REPORTS of straw and hay becoming a target for thieves in Britain might change the minds of the country’s strong anti-CAP lobby, and their anti-CAP friends in the Netherlands, Sweden, Denmark and Malta.
Near-drought conditions have left much of Britain short of fodder for livestock this year, with reduced hay and straw yields. Straw prices have jumped 20%, and hay prices by up to 40%. These price rises have prompted thefts, with 800 bales taken from one farm in Kent. A long winter could make hay and straw very valuable by the start of 2011.
Meanwhile, electricity-generating companies are building new biomass plants, and are in the market for increasing amounts of straw – spurred on by government incentives for ‘green’ energy. As the price of fertiliser rises, following oil-price trends, chopping straw for its fertiliser value will become more attractive to tillage farmers, making this agricultural commodity scarcer.

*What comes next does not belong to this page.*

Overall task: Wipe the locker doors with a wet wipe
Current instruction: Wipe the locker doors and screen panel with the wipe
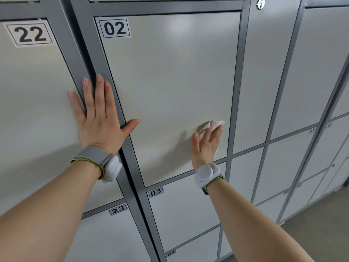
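Right hand (206,142) presses blurred wet wipe (217,124), seemingly flat, on door 02 (170,82)

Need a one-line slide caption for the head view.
Right hand presses a wet wipe flat on locker door 02 while the left hand rests across the frame.

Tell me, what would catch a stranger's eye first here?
The left hand lies flat across the dark frame between door 22 and door 02. The right hand presses a white wipe against door 02, low on its right side.
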Demonstrator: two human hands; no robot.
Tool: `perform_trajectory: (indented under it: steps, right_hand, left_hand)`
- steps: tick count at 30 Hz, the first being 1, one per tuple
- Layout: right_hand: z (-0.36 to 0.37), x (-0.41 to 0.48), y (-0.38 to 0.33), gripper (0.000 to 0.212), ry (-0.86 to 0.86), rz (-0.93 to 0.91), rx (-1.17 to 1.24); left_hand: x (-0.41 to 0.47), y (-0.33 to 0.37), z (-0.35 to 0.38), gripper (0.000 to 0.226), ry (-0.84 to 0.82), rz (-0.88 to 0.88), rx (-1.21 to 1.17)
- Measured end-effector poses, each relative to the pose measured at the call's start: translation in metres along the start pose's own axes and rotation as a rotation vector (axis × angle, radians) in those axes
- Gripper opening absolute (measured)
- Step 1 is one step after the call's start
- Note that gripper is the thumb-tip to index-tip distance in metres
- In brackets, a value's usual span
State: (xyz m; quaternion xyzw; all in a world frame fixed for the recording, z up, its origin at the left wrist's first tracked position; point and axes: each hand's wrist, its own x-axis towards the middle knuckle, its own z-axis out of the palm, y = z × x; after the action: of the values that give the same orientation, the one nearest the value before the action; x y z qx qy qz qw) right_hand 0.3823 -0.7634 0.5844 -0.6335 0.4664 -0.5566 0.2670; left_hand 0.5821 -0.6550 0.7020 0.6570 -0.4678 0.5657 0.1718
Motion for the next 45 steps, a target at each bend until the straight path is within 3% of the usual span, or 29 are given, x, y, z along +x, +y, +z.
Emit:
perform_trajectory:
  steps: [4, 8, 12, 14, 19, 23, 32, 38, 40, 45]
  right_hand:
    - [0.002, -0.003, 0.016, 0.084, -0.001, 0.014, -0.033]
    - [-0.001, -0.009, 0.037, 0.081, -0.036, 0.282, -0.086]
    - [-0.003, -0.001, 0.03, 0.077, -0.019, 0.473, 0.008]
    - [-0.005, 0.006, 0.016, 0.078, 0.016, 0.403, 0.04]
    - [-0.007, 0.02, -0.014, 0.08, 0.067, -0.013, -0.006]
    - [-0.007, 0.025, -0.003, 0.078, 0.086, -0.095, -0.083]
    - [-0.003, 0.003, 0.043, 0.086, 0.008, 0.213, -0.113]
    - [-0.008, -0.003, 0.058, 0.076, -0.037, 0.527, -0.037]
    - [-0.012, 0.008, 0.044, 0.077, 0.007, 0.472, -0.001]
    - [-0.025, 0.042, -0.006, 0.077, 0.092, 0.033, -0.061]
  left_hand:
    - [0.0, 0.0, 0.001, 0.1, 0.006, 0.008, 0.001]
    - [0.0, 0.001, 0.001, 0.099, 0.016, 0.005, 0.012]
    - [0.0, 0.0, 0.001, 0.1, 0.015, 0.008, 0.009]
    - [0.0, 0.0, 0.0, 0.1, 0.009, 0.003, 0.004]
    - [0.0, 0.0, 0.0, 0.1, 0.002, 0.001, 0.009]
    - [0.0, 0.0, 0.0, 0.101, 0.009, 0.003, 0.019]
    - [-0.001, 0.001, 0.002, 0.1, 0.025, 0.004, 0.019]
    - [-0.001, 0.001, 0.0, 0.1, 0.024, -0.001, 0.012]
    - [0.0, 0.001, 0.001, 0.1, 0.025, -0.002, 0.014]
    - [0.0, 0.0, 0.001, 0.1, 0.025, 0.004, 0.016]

It’s a lesson for Britain’s anti-CAP lobby on the importance of subsidising farmers – otherwise, additional, vital agricultural commodities will become scarce.
Straw is not a vital food raw material for Britain, but much of the straw comes from wheat, the grain of which is needed for bread – a vital foodstuff. Britain could as easily run short of grain for bread, and for livestock feed to produce meat and milk products. The same is true of EU countries. The grain market is so volatile that EU support must be in place to ensure supplies.
The EU had six million tonnes of grain in intervention storage entering this harvest, but that is money in the bank, not the waste of taxpayer money alleged by the British, and other anti-CAP member states allege.
Without it, the EU food industry would be panicking, following Russia’s transformation, by heatwave, from one of the world’s top grain exporters to a net importer. Grain prices soared in 2008 due to scarcity; they slumped in 2009 when the market corrected itself; and they are rising again – because even minor supply or demand shocks can trigger restrictions by big exporters like Russia, and speculators add to market uncertainty.
Now, panicky livestock producers in Britain want their government to stop grain exports, warning that British pig and poultry farming will otherwise become uncompetitive. But the EU can calm nerves by releasing intervention grain onto the market, if necessary.
The livestock producers have a point. They have to compete with Britain’s ethanol plants for grain, and with grain buyers from grain-deficit countries whose contracts with Russia cannot be filled, due to Moscow’s export ban.
Anti-CAP lobbyists would say leave grain growers unsubsidised, at the mercy of the markets. But in a panicky world of speculators, export bans, climate change, and green energy incentives, individual farmers need an EU safety net to survive in the grain business, and to deliver vital food supplies.